# [Exercise instructions]
Retype the records below from their first line through the line holding "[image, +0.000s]", including both ends and no pictures.

# [Source data]
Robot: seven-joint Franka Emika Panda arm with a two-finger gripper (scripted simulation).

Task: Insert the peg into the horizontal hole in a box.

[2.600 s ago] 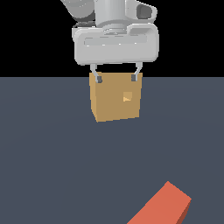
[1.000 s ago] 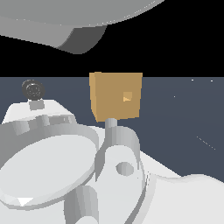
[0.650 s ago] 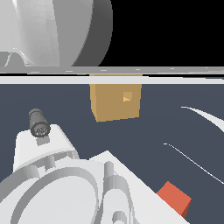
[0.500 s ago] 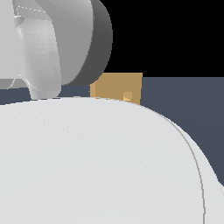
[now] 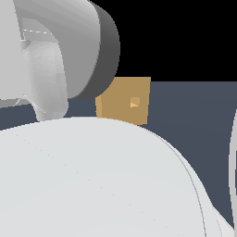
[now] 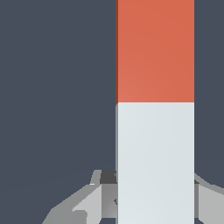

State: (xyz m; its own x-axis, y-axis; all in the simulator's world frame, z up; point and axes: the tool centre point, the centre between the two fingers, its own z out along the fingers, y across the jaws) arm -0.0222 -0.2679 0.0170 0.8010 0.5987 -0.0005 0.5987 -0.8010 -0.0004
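Observation:
In the wrist view the peg (image 6: pixel 155 109) lies lengthwise on the dark floor, its far half red-orange and its near half pale grey-white. My gripper (image 6: pixel 155 205) straddles the white half. One of its fingers (image 6: pixel 98 201) presses against one side and the other finger shows against the opposite side, with no gap visible. In the exterior view the tan box (image 5: pixel 121 99) stands at the back, partly covered by the arm. Its small square hole (image 5: pixel 134 102) faces the camera. The peg and the gripper are hidden in that view.
The arm's white links (image 5: pixel 92 185) fill most of the exterior view and block the floor in front of the box. A strip of dark floor (image 5: pixel 194 120) shows on the exterior view's right.
The arm has swung from over the box down toward the camera. In the last half second its white bulk sank a little, uncovering more of the box.

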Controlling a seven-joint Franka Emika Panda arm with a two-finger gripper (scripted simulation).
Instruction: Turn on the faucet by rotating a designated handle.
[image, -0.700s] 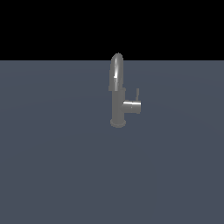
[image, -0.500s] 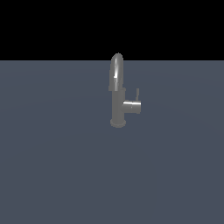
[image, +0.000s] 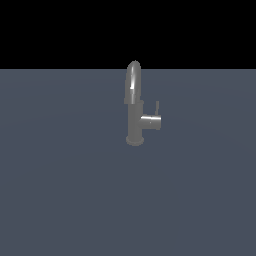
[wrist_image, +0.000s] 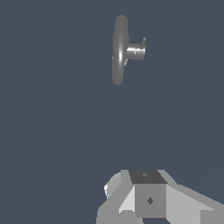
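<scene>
The small grey faucet (image: 134, 120) stands upright on the flat grey-blue surface, with its arched spout on top and a short stub toward the exterior view's right. The handle (image: 157, 108), a thin dark rod, points up from the end of that stub. In the wrist view the faucet (wrist_image: 120, 50) is seen from above, with the handle (wrist_image: 144, 41) at the stub's tip. My gripper (wrist_image: 146, 177) shows only in the wrist view as a blocky grey shape, well apart from the faucet and touching nothing. Its jaws cannot be made out. The arm is out of the exterior view.
The flat grey-blue surface (image: 60, 190) stretches on all sides of the faucet. A black background lies beyond its far edge.
</scene>
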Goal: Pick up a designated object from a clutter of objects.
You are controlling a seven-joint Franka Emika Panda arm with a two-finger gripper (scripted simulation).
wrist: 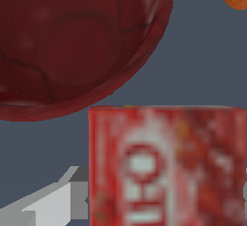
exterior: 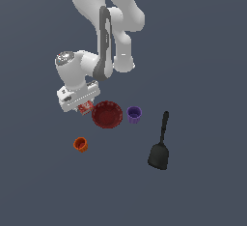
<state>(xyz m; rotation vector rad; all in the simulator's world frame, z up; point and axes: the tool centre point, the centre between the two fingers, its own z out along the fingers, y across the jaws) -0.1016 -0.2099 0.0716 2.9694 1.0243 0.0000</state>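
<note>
Grey surface (exterior: pixel 202 75) carries scattered kitchenware.
Red bowl (exterior: pixel 107 114), purple cup (exterior: pixel 134 114), orange cup (exterior: pixel 80 144) look empty; jaws' state around red box (wrist: pixel 166 167) unclear.

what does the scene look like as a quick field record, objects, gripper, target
target: small red box, white lettering, under the gripper
gripper state: low over the box, open or shut cannot be told
bowl: dark-red bowl, right beside the box, contact unclear
purple cup: exterior view's right of the bowl, apart from it
orange cup: alone, nearer the camera
spatula: black, flat on the surface, far exterior right
</note>
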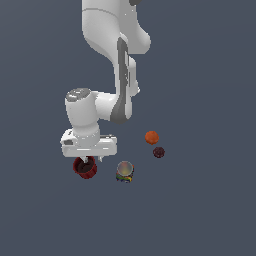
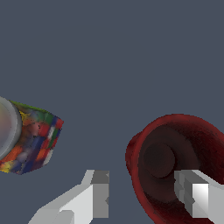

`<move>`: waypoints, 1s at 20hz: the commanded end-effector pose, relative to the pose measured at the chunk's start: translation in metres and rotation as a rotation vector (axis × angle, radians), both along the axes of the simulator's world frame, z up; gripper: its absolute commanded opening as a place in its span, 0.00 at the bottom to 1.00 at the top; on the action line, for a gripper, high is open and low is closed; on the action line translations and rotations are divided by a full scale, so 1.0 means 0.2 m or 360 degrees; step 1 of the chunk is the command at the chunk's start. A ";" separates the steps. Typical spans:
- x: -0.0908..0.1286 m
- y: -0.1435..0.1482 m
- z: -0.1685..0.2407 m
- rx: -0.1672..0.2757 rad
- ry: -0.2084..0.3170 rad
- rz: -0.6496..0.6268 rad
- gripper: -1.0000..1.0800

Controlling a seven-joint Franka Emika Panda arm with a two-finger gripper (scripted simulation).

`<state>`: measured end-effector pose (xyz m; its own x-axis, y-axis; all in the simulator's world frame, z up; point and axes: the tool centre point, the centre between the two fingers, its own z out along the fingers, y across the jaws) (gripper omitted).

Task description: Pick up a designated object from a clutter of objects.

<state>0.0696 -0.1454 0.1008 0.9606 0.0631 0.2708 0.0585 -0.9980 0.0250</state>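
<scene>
The dark red cup with a ribbed rim stands on the grey floor, at the exterior view's left end of the clutter. My gripper hangs right over it, fingers pointing down and reaching its rim. In the wrist view the cup shows its dark hollow. My gripper is open: one finger is outside the cup's wall, the other is over the hollow. The wall lies between them, with a gap to the outer finger. The cup rests on the floor.
The multicoloured can with a pale shiny top stands close beside the cup, towards the exterior view's right; it also shows in the wrist view. The orange ball and the smaller dark maroon ball lie farther right.
</scene>
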 end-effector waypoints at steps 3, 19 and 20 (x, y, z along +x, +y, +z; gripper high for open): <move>0.01 0.00 -0.04 0.0000 0.0000 0.0000 0.62; 0.03 0.00 -0.14 -0.0001 -0.0003 0.0000 0.00; 0.03 0.00 -0.14 -0.0001 -0.0003 0.0000 0.00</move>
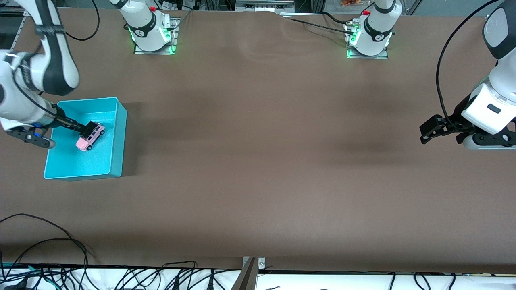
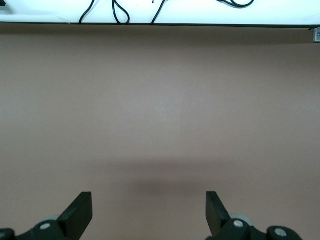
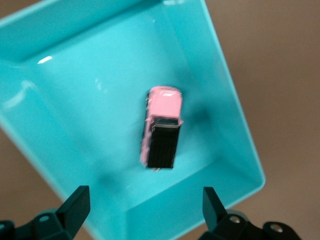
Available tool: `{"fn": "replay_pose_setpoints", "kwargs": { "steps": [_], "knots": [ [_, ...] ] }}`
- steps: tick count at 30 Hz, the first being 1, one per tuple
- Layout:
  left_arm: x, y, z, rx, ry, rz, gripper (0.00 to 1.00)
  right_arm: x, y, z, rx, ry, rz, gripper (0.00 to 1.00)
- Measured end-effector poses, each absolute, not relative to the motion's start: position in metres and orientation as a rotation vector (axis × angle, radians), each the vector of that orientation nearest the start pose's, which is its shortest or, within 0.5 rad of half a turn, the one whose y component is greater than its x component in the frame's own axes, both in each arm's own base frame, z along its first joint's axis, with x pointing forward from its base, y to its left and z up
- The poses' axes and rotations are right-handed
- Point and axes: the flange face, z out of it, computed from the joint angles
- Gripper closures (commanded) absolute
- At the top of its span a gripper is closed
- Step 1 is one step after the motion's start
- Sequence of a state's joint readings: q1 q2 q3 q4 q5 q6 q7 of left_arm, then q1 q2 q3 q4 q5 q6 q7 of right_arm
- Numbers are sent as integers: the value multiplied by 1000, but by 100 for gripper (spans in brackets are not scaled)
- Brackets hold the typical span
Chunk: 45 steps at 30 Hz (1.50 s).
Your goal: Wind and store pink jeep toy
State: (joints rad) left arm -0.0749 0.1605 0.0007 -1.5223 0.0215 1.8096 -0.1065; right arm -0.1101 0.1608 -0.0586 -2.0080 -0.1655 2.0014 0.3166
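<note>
Storing looks done: jeep (image 1: pixel 90 137) sits in bin (image 1: pixel 121 133), mid-left of front view, right tool (image 3: pixel 145 207) spread apart over it, left tool (image 2: pixel 149 212) apart, idle over worktop (image 1: pixel 258 161); next: lift right clear.

Front view: high camera facing both robot bases, covering the whole brown table (image 1: pixel 258 161). Left wrist view: looks down past the open left gripper (image 2: pixel 149 212) at bare table. Right wrist view: looks close down into the turquoise plastic bin (image 3: pixel 240 125), shared with the front view (image 1: pixel 117 133), at the right arm's end.
</note>
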Motion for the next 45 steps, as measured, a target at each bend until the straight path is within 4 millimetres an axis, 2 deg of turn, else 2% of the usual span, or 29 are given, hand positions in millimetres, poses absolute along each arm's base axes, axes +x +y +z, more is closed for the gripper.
{"fn": "replay_pose_setpoints", "kwargs": {
  "steps": [9,15,23,30,33,38,41,45],
  "knots": [
    [622,-41,576,-3124,-53,-200,0,572,-64,454,-3022,694,318,0],
    [622,-41,576,-3124,-54,-200,0,580,-44,500,-2994,642,295,0],
    [622,-42,576,-3125,-51,-200,0,583,-13,531,-2965,562,266,0],
    [622,-43,576,-3125,-48,-200,0,584,11,532,-2963,522,270,0],
    [622,-44,576,-3126,-46,-200,0,584,7,532,-2961,533,269,0],
    [622,-44,576,-3126,-45,-200,0,585,-29,539,-2958,543,236,0],
    [622,-44,576,-3126,-44,-200,0,584,-51,547,-2966,478,209,0],
    [622,-45,576,-3127,-50,-198,0,583,-64,555,-2980,353,180,0]
  ]
}}
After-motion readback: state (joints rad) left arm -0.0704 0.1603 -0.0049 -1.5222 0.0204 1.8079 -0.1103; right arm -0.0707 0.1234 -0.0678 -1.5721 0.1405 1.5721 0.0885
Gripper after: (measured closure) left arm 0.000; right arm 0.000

# [Reply]
Robot: seven-joint Franka Emika Panda arm with a two-finger gripper (scripted simulation).

Task: Insert the peg into the horizontal hole in a box.

[2.600 s ago] 
[1.000 s ago] 
[0.650 s ago] 
[0.500 s ago] 
[now] 
[now] 

State: (xyz m; its own x-axis, y-axis; all in the simulator's world frame, z up; point and axes: the tool centre point, the centre between the two fingers, its own z out along the fingers, y across the jaws) arm -0.0222 -0.2679 0.0170 0.8010 0.5987 -0.0005 0.5987 -0.8010 -0.0004
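Observation:
In the wrist view the peg (image 6: pixel 155 109) lies lengthwise on the dark floor, its far half red-orange and its near half pale grey-white. My gripper (image 6: pixel 155 205) straddles the white half. One of its fingers (image 6: pixel 98 201) presses against one side and the other finger shows against the opposite side, with no gap visible. In the exterior view the tan box (image 5: pixel 121 99) stands at the back, partly covered by the arm. Its small square hole (image 5: pixel 134 102) faces the camera. The peg and the gripper are hidden in that view.
The arm's white links (image 5: pixel 92 185) fill most of the exterior view and block the floor in front of the box. A strip of dark floor (image 5: pixel 194 120) shows on the exterior view's right.
The arm has swung from over the box down toward the camera. In the last half second its white bulk sank a little, uncovering more of the box.
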
Controlling a seven-joint Franka Emika Panda arm with a two-finger gripper (scripted simulation).
Instruction: Turn on the faucet by rotating a designated handle.
[image, -0.700s] 
[image, -0.500s] 
[image, +0.000s] 

This exercise requires no further work.